# Shameless New Series...



## jasonm (Nov 22, 2003)

Tuesday 10 PM Channel 4

*PARTY*


----------



## vamos666 (May 20, 2009)

SCATTER!

:thumbsup:


----------



## Alas (Jun 18, 2006)

Loved series 1 - 3 but think they're starting to run out of plots and so it's getting a bit silly sometimes. Frank is a classic though. :alcoholic: :smoke: Word is he's going to be sober this series. :blink:


----------



## mattbeef (Jul 17, 2008)

Hope not, Frank is the best character but having said that Mickey is pure comedy at times.

Got it set on Sky+ so fingers crossed it will be good


----------



## yddraig (Jan 4, 2010)

Loved the first 2 series, but lost interest after that, shame really.


----------



## pg tips (May 16, 2003)

looks like Frank is gonna fall in love with Mrs Doyle!


----------



## vamos666 (May 20, 2009)

A burst colostomy bag...just when you thought they couldn't get any more grim...!

:thumbup:


----------



## Guest (Jan 27, 2010)

Something decent to watch at last. :thumbup:


----------



## MarkF (Jul 5, 2003)

Never seen it and the first I have heard of it. :dontgetit:


----------



## jasonm (Nov 22, 2003)

10th January Channel 4 10pm

PARTY!!!


----------



## Big Bad Boris (Dec 3, 2010)

Looking forward to it....... a friend of mine was raised on that estate, does he get some stick or what :clap:


----------



## JoT (Aug 12, 2003)

MarkF said:


> Never seen it and the first I have heard of it. :dontgetit:


I have heard of it and that was enough to make me realise I didn't want to see it


----------



## hilly10 (Jul 19, 2009)

Thats really made my day







The best line ever when Micky was describing this Gay character in the show. He accepts swollen goods. Classic


----------



## pg tips (May 16, 2003)

been bloody brilliant so far!


----------



## j4ckal (Jul 22, 2010)

pg tips said:


> been bloody brilliant so far!


Totally agree..!

I missed Fridays tho as I was slightly under the influence and must of forgotten to record it n only found out yesterday!

Anyone know when fri's episode is repeated??


----------



## Barryboy (Mar 21, 2006)

Watched series 1 and 2 regularly but kind of lost a lot of episodes throughout the rest of the run.

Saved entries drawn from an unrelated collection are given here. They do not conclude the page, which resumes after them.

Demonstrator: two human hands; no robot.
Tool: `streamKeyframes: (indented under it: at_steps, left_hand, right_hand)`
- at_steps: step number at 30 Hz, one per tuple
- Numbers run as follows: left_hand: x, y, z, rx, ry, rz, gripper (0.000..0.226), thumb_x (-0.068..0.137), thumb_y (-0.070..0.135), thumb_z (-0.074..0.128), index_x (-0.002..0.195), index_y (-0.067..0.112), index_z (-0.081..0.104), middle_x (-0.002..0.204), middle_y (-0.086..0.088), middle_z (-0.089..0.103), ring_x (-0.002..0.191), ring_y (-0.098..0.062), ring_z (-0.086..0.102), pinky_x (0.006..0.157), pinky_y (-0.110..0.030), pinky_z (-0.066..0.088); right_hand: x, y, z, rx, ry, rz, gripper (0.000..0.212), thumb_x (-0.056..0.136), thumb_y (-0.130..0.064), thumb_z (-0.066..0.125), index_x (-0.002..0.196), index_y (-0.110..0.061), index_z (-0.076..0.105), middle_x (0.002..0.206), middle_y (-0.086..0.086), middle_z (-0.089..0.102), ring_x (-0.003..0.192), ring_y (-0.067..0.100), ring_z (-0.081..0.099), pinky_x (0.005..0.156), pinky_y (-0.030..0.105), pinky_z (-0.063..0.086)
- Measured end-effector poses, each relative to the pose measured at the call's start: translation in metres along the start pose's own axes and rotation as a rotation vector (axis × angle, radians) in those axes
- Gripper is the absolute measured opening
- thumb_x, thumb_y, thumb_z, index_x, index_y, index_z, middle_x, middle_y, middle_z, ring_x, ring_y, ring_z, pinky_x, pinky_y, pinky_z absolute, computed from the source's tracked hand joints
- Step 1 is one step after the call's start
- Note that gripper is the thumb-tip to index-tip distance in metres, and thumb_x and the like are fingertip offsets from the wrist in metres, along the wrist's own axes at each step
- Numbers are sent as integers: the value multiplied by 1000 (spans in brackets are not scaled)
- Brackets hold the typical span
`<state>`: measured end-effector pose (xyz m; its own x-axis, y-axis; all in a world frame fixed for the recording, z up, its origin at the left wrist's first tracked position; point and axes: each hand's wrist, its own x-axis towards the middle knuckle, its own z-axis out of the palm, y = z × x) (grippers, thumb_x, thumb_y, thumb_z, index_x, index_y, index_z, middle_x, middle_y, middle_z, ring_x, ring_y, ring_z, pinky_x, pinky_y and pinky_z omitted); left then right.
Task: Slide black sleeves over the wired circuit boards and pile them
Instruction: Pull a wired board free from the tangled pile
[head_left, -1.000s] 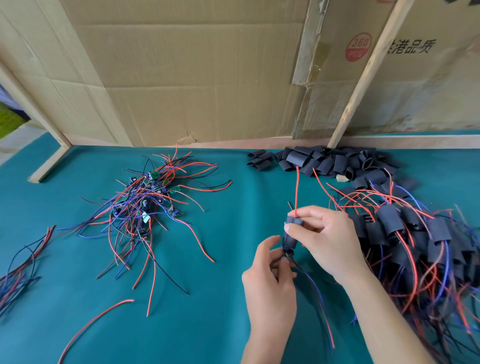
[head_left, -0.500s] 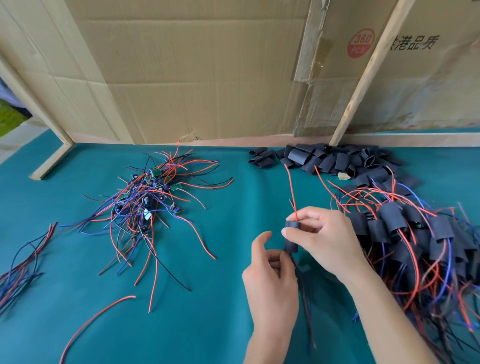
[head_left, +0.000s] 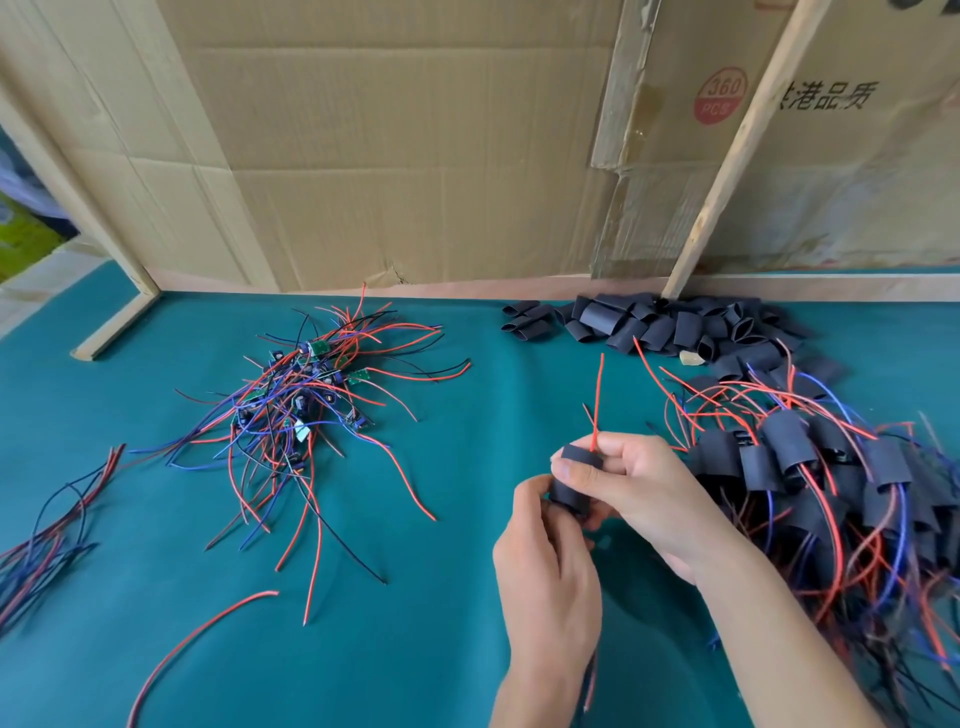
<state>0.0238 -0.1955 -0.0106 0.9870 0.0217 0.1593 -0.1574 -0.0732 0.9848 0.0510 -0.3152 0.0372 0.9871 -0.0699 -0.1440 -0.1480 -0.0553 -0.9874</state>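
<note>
Head view. Both hands meet above the teal surface (head_left: 415, 623), slightly right of centre. The right hand (head_left: 639, 493) pinches the upper end of a black sleeve (head_left: 574, 480) between thumb and fingers, its grip clenched on the sleeve. The left hand (head_left: 545, 566) closes around the sleeve's lower end from below, its grip likewise grasping the sleeve. A red wire (head_left: 598, 400) stands up out of the sleeve's top opening; further wires trail down beneath the left hand. The circuit board inside the sleeve is hidden.

To the right, touching the right forearm's side, lies the pile of sleeved boards (head_left: 810, 483), their red and blue leads tangled across one another. Behind it, against the wooden rail (head_left: 831, 287), sits a heap of empty black sleeves (head_left: 670, 325). Left of centre is a heap of bare wired circuit boards (head_left: 306, 400), small green boards showing among red, blue and black leads. A loose bundle of wires (head_left: 47, 540) lies at the left edge, and a single red wire (head_left: 197, 644) lies apart near the front. No container holds any of these; flattened cardboard (head_left: 415, 145) and a leaning wooden batten (head_left: 737, 140) form the backdrop.
</note>
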Motion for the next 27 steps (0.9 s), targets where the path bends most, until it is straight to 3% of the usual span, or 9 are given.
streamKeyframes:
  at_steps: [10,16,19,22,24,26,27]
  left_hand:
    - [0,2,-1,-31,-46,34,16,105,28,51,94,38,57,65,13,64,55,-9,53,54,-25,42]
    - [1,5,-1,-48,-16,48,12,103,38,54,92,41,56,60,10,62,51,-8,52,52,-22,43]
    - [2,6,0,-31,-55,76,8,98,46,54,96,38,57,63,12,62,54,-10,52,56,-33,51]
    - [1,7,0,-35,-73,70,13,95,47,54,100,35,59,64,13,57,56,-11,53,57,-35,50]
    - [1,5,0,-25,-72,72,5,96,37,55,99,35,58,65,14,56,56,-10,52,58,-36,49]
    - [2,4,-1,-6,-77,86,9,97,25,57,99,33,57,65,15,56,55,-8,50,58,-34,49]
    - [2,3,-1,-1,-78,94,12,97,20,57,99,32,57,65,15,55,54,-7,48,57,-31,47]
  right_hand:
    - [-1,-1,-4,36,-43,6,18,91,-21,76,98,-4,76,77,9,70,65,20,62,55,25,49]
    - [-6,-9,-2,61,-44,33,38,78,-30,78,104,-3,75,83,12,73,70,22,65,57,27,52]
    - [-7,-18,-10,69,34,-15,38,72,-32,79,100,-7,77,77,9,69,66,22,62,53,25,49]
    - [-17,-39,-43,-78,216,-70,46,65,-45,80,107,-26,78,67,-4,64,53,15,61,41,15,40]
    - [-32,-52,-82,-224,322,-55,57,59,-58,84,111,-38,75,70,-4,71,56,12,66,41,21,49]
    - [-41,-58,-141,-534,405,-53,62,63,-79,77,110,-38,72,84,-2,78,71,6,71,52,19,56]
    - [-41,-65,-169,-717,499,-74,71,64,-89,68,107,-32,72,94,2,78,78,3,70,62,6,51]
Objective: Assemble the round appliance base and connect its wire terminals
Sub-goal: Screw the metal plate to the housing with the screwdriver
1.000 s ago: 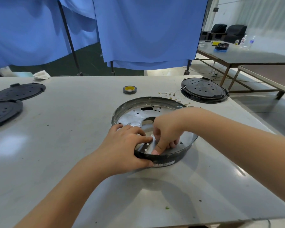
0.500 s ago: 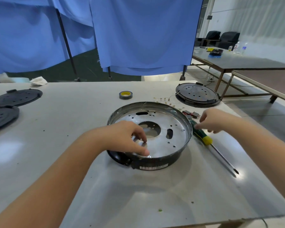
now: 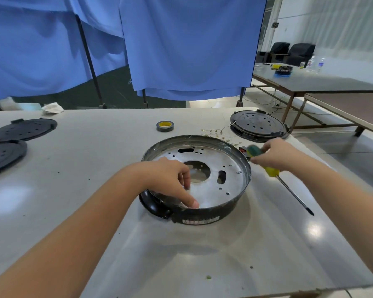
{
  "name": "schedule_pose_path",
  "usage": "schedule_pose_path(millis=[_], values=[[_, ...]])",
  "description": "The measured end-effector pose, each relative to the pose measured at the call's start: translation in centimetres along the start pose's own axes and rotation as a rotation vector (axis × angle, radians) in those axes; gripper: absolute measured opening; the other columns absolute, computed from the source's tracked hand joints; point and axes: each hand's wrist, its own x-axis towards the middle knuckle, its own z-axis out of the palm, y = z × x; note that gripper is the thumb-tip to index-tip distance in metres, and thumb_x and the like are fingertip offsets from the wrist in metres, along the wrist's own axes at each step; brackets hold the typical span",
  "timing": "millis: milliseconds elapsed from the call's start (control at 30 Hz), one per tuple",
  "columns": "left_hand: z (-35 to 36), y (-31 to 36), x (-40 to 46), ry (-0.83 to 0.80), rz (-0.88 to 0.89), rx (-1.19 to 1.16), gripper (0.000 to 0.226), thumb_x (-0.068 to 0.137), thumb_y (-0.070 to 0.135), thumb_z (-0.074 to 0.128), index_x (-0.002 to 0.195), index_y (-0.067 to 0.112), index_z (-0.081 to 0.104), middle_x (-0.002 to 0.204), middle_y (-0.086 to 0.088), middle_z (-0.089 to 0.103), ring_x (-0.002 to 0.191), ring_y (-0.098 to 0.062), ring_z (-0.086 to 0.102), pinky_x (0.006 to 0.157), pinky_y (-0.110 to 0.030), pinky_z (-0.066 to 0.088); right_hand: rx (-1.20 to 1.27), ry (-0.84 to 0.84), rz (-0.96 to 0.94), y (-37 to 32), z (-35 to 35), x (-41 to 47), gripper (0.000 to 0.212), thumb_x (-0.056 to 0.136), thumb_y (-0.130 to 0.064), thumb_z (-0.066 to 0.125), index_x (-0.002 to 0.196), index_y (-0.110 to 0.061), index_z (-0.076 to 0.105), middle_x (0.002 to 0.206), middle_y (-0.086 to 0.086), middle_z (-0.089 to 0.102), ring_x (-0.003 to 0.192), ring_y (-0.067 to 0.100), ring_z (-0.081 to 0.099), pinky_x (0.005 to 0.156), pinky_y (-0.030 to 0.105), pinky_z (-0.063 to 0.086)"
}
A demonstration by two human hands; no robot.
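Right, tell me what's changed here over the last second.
The right hand left the round base, reached out to its right and gripped the screwdriver, whose handle is now lifting off the table. The left hand stays on the base's near rim. Base and tape roll unmoved.

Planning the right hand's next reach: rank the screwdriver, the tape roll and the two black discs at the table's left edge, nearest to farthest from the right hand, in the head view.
1. Screwdriver: held in the right hand.
2. Tape roll: ahead and to the left, beyond the round base.
3. Black discs: far left edge; the two are too close to call.
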Motion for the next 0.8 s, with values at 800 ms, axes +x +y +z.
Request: schedule_pose_path(millis=[800], values=[[0.4,-1.6,0.8,0.025,0.076,-0.149,0.040,0.056,0.061,0.082,0.082,0.038,0.062,0.092,0.018,0.055,0.074,-0.002,0.052,0.057,-0.014,0.036,1.246,-0.239,-0.566,-10.2,1.6,-4.9,0.015,0.095,-0.010,0.050,0.107,-0.007,0.059,0.082,0.001,0.072,0.079,0.020,0.070,0.070,0.036,0.059]])
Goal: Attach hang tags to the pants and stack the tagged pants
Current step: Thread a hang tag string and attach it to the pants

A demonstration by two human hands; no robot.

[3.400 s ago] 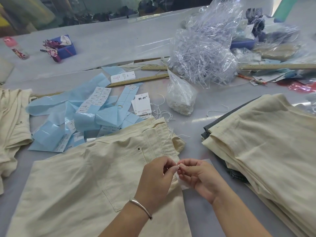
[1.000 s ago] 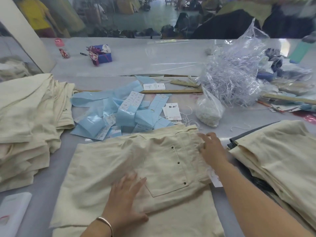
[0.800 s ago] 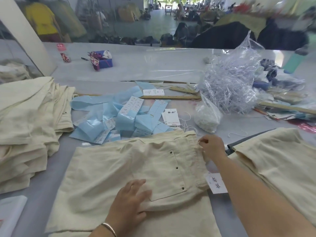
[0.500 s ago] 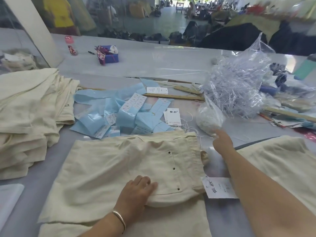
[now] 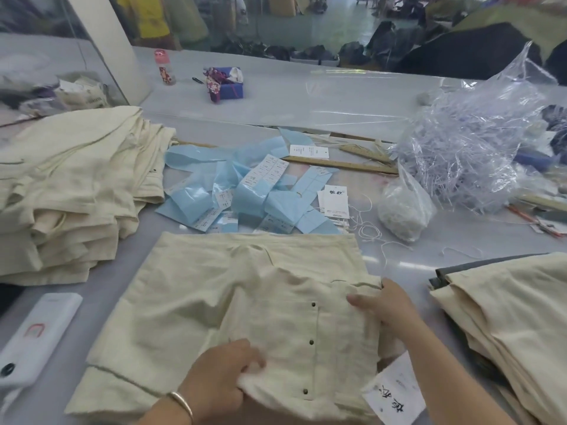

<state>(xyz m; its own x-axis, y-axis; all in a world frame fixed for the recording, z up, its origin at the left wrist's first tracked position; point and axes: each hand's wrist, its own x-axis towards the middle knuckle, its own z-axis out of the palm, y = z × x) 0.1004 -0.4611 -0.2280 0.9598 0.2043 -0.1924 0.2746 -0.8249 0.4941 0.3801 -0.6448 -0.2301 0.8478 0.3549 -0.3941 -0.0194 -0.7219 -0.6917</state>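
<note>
Cream pants [image 5: 190, 305] lie folded on the table in front of me. My left hand [image 5: 219, 374] grips the near fold of the fabric at the bottom. My right hand [image 5: 385, 305] holds the waistband edge on the right, thumb on top. A white hang tag [image 5: 395, 394] with black characters hangs from the pants under my right forearm. A stack of cream pants [image 5: 70, 191] sits at the left, and another pile of cream pants [image 5: 506, 314] at the right. Loose hang tags [image 5: 336, 200] lie beyond the pants.
Blue paper strips with labels [image 5: 248, 191] are scattered in the middle. A small bag of white strings [image 5: 402, 210] and a big clear plastic bag [image 5: 472, 142] sit at the back right. Wooden rulers [image 5: 340, 164] lie behind. A white device [image 5: 33, 335] rests at the near left.
My right hand came back from near the string bag to the waistband. Both hands now grip the pants, and the pocket part has been lifted and folded over toward the left.
</note>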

A lot of the initial characters seem to have disappeared to be replaced by more two dimensional characters. Plus, like Viz magazine, it's just not so funny these days....

It seems to me that the writers are trying to explore social issues (mental health at the moment) to the detriment of the entertainment. This programme started as a raucous comedy series with occasional moments of gritty realism but has evolved into a gritty drama with occasional comedy moments.

Just my two pence worth

Rob


----------



## Rotundus (May 7, 2012)

one of the very few things i watch on the box these days :thumbup:


----------